### Task details
Taking the data below, please print only the lines from the line holding "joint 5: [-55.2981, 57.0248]" to the line holding "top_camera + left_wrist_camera", inclusive, with pictures omitted.

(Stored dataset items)
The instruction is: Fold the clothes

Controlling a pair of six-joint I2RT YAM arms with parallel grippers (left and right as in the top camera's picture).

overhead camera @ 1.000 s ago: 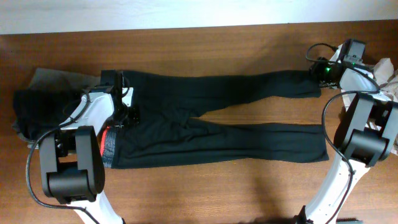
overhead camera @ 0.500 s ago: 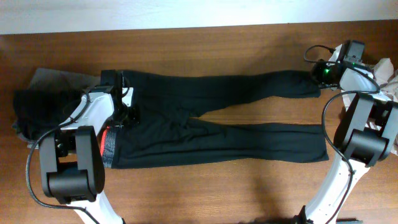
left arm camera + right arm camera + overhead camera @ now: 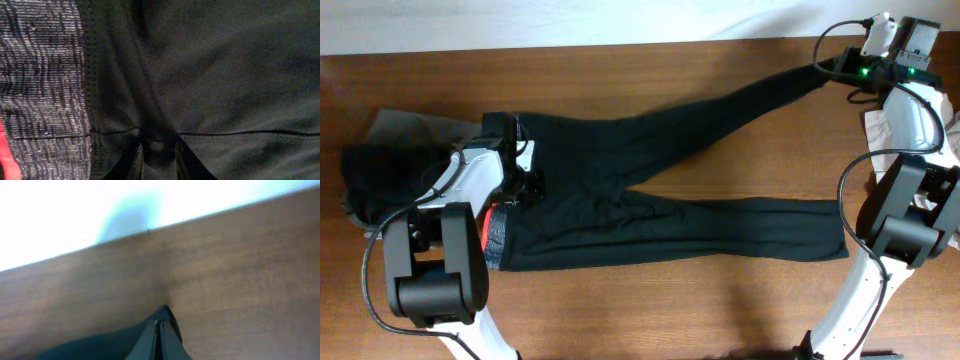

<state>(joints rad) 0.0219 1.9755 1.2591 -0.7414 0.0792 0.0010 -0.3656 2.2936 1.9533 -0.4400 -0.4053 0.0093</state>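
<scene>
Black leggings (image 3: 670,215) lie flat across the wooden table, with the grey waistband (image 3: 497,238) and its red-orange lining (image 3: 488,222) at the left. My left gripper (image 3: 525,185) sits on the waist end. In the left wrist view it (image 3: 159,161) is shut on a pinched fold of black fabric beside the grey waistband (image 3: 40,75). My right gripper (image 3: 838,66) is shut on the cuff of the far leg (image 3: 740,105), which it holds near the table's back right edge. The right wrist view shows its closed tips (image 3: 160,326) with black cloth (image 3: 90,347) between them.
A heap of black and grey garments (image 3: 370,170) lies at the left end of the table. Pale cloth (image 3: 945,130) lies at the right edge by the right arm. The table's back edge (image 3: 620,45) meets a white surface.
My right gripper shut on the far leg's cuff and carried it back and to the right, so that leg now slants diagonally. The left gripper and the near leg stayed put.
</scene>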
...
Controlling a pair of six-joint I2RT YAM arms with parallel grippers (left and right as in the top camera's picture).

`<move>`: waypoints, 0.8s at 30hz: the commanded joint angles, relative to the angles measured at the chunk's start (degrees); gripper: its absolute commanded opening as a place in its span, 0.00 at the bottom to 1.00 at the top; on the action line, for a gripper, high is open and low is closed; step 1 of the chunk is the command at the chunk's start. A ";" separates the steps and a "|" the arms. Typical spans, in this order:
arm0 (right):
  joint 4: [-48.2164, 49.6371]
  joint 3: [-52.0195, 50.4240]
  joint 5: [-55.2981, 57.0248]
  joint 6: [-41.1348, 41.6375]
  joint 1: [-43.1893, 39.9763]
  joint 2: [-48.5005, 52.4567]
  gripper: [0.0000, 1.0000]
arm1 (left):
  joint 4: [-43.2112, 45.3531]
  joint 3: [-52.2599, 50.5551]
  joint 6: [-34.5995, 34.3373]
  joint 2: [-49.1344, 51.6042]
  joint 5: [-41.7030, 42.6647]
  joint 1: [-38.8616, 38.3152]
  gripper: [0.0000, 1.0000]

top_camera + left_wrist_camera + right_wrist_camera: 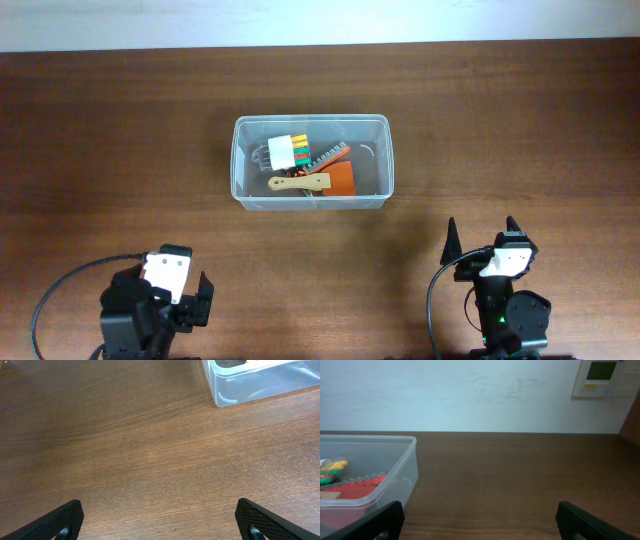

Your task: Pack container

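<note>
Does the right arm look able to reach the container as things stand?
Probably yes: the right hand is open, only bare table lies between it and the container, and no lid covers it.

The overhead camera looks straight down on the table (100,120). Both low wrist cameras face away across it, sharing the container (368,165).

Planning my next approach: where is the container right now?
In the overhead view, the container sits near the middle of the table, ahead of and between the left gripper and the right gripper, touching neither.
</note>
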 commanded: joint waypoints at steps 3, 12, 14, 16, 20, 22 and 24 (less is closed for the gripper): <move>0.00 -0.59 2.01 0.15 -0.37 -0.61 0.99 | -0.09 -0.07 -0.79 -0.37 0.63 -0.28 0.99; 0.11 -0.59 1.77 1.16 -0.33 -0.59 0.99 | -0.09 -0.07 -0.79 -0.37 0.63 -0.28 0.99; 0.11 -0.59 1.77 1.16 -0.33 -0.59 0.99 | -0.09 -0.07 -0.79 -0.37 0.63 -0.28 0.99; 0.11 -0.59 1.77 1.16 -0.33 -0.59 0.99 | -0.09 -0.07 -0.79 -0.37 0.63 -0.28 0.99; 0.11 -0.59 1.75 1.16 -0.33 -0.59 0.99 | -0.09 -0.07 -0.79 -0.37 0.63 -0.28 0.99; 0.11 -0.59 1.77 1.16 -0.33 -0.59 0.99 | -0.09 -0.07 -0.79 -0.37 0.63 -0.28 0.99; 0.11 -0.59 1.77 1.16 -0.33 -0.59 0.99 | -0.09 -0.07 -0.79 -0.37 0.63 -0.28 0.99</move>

### Response below
  joint 5: [-55.2981, 57.0248]
  joint 6: [-41.1348, 41.6375]
  joint 1: [-43.1893, 39.9763]
  joint 2: [-48.5005, 52.4567]
  gripper: [0.0000, 1.0000]
arm1 (left):
  joint 4: [-43.2112, 45.3531]
  joint 3: [-52.2599, 50.5551]
  joint 6: [-34.5995, 34.3373]
  joint 2: [-49.1344, 51.6042]
  joint 5: [-41.7030, 42.6647]
  joint 1: [-38.8616, 38.3152]
  gripper: [0.0000, 1.0000]

top_camera + left_wrist_camera + right_wrist_camera: 

The exercise is done now.